## EXERCISE REQUIREMENTS
Using the data below, restate exactly every line from the one with "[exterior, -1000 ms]" up to and including the one with "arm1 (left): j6". No picture belongs in it.

## DATASET EXCERPT
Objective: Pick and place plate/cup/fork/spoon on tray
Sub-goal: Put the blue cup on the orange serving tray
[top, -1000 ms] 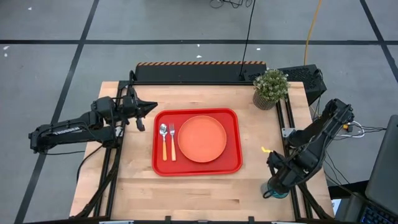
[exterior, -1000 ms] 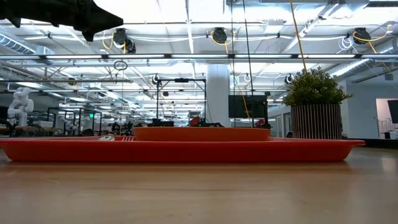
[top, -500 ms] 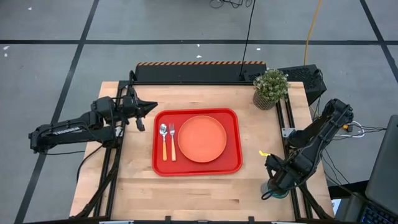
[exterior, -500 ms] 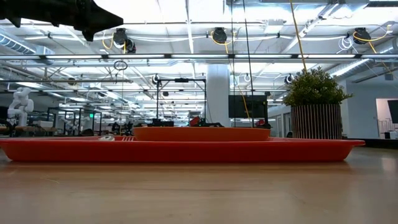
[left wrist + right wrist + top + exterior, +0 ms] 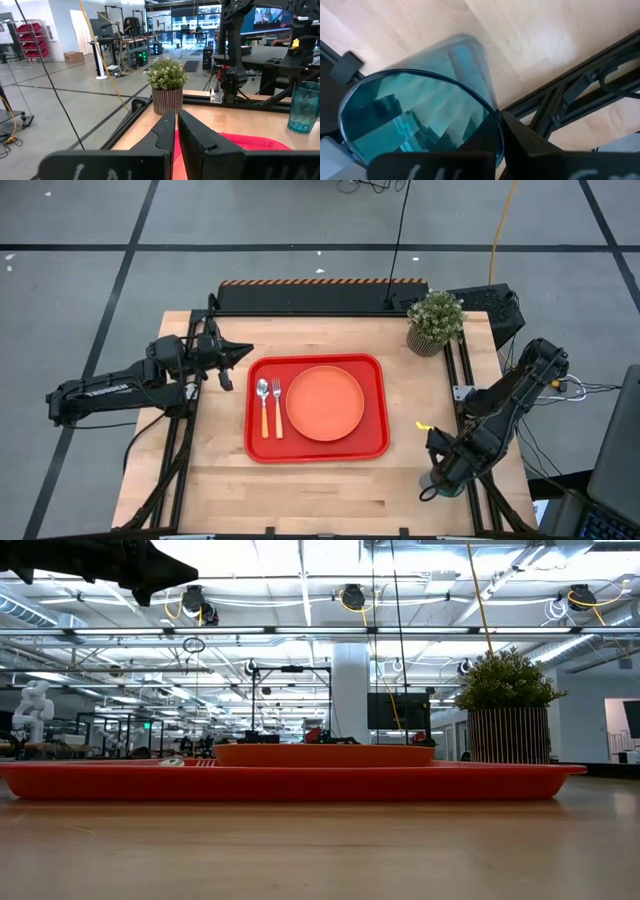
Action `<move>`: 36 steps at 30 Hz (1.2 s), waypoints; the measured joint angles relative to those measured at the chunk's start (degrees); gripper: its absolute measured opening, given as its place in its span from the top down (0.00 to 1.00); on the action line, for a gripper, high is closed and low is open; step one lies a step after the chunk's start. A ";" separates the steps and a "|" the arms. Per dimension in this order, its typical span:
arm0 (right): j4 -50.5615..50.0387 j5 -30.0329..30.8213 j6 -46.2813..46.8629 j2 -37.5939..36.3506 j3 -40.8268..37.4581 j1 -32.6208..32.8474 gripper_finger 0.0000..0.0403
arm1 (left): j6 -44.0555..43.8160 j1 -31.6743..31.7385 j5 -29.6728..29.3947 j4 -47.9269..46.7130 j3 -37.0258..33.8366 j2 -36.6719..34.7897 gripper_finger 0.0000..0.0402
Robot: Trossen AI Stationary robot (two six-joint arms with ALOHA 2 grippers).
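The red tray [image 5: 378,442] lies mid-table. On it rest the orange plate [image 5: 325,403], the spoon [image 5: 263,405] and the fork [image 5: 277,406], side by side left of the plate. The teal cup [image 5: 415,115] stands upright at the table's near right corner, also in the left wrist view [image 5: 302,107]. My right gripper [image 5: 438,483] is above the cup, shut on it. My left gripper [image 5: 240,352] hangs shut and empty above the table's far left, beside the tray. My right gripper holds the cup by its rim [image 5: 494,116], coming from above and slanting down. One finger [image 5: 520,137] lies outside the wall; the other is hidden behind the teal wall, apparently inside. The cup is upright. I cannot tell whether its base is on the table.
A small potted plant [image 5: 435,320] stands at the far right corner. Black rails [image 5: 470,380] run along the table's left and right sides, close to the cup. Bare wood lies between the tray and the cup.
My right gripper has crept a little toward the table's near edge at the cup. Nothing else has moved.
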 joint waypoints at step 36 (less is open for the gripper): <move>-4.77 11.53 -62.81 3.24 13.20 -62.08 1.00 | 0.21 -0.01 -0.46 1.03 0.00 0.00 0.94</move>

## RESULT
[exterior, -1000 ms] 
[top, -500 ms] 
[exterior, -500 ms] 
[left wrist + right wrist + top + exterior, +0 ms] 
Action `<move>`: 36 steps at 30 Hz (1.2 s), waypoints; the measured joint angles relative to those measured at the chunk's start (degrees); gripper: its absolute measured opening, given as its place in its span from the top down (0.00 to 1.00); on the action line, for a gripper, high is closed and low is open; step one lies a step after the chunk's start. A ";" separates the steps and a "|" the arms. Per dimension in this order, its typical span:
arm0 (right): j4 -50.5615..50.0387 j5 -30.0329..30.8213 j6 -46.2813..46.8629 j2 -37.5939..36.3506 j3 -40.8268..37.4581 j1 -32.6208..32.8474 gripper_finger 0.0000..0.0403
arm1 (left): j6 -44.0555..43.8160 j1 -31.6743..31.7385 j5 -29.6728..29.3947 j4 -47.9269..46.7130 j3 -37.0258..33.8366 j2 -36.6719..34.7897 gripper_finger 0.0000..0.0402

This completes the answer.